**ACTIVITY**. Look through the data below and extract, unchanged, the lines from the one that contains "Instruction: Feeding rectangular" to the one that contains "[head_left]", both included.

*** Begin section ***

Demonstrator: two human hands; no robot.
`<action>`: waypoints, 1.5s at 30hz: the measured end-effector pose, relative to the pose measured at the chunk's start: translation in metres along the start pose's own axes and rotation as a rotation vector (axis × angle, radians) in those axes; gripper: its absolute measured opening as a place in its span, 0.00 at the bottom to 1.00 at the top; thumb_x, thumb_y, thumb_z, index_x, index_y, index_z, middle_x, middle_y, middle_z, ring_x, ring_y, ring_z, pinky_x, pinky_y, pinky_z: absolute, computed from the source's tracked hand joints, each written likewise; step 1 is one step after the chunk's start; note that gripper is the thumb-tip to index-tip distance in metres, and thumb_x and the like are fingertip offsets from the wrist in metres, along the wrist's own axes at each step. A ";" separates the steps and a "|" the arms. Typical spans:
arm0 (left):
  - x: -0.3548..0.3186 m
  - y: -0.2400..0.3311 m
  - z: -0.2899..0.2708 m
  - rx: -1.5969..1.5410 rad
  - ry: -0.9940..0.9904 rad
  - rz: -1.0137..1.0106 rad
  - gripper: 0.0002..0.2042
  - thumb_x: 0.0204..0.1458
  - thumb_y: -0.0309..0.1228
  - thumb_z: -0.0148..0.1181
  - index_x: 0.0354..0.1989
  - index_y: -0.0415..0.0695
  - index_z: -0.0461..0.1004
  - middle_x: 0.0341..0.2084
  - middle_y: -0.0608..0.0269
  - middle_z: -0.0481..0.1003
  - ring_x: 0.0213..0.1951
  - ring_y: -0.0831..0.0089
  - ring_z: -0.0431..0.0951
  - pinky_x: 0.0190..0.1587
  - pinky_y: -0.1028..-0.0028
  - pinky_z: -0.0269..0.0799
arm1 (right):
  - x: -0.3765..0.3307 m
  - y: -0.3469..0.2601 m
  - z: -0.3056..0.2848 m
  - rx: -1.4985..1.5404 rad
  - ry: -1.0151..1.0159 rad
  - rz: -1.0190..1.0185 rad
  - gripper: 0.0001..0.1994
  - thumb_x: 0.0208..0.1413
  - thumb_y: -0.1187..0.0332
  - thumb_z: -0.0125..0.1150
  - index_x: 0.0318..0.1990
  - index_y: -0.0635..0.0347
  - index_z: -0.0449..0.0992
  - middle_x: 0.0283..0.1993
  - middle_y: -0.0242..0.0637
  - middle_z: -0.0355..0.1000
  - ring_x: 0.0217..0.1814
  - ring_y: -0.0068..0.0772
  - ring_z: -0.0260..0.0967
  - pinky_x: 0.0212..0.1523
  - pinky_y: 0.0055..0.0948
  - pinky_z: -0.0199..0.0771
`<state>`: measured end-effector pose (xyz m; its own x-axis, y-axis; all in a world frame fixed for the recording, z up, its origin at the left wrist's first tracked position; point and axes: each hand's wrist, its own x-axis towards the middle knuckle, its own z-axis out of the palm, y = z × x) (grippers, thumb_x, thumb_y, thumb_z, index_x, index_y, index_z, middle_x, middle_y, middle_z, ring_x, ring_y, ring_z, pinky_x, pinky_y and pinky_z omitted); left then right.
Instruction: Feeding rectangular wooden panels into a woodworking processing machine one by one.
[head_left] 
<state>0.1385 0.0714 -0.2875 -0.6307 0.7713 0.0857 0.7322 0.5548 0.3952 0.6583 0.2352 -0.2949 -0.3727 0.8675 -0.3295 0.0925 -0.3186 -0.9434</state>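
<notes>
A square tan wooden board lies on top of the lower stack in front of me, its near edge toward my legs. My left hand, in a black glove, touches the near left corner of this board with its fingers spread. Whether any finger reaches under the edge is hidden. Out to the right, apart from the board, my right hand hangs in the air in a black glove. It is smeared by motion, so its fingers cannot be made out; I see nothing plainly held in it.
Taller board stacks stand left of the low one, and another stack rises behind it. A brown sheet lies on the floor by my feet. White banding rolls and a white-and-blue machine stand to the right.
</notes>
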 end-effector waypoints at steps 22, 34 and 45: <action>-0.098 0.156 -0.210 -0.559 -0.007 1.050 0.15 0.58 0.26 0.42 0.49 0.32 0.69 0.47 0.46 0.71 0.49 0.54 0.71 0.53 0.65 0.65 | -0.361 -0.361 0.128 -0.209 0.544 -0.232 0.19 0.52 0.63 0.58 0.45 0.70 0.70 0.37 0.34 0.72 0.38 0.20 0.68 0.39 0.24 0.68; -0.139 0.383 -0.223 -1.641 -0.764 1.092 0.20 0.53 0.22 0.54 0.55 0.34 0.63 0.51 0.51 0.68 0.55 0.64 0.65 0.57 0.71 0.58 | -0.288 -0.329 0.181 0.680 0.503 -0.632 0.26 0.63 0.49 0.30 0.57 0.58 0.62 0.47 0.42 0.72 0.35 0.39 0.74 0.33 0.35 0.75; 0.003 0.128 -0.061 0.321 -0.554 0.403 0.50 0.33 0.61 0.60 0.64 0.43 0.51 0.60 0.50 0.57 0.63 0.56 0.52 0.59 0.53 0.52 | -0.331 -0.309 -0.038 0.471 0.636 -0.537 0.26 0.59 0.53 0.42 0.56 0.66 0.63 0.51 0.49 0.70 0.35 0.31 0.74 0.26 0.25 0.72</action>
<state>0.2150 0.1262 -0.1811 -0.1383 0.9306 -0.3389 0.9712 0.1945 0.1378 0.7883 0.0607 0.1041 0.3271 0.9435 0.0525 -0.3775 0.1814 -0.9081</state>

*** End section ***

**RESULT OF THE EXERCISE**.
Instruction: Feeding rectangular wooden panels into a woodworking processing machine one by one.
[head_left] 

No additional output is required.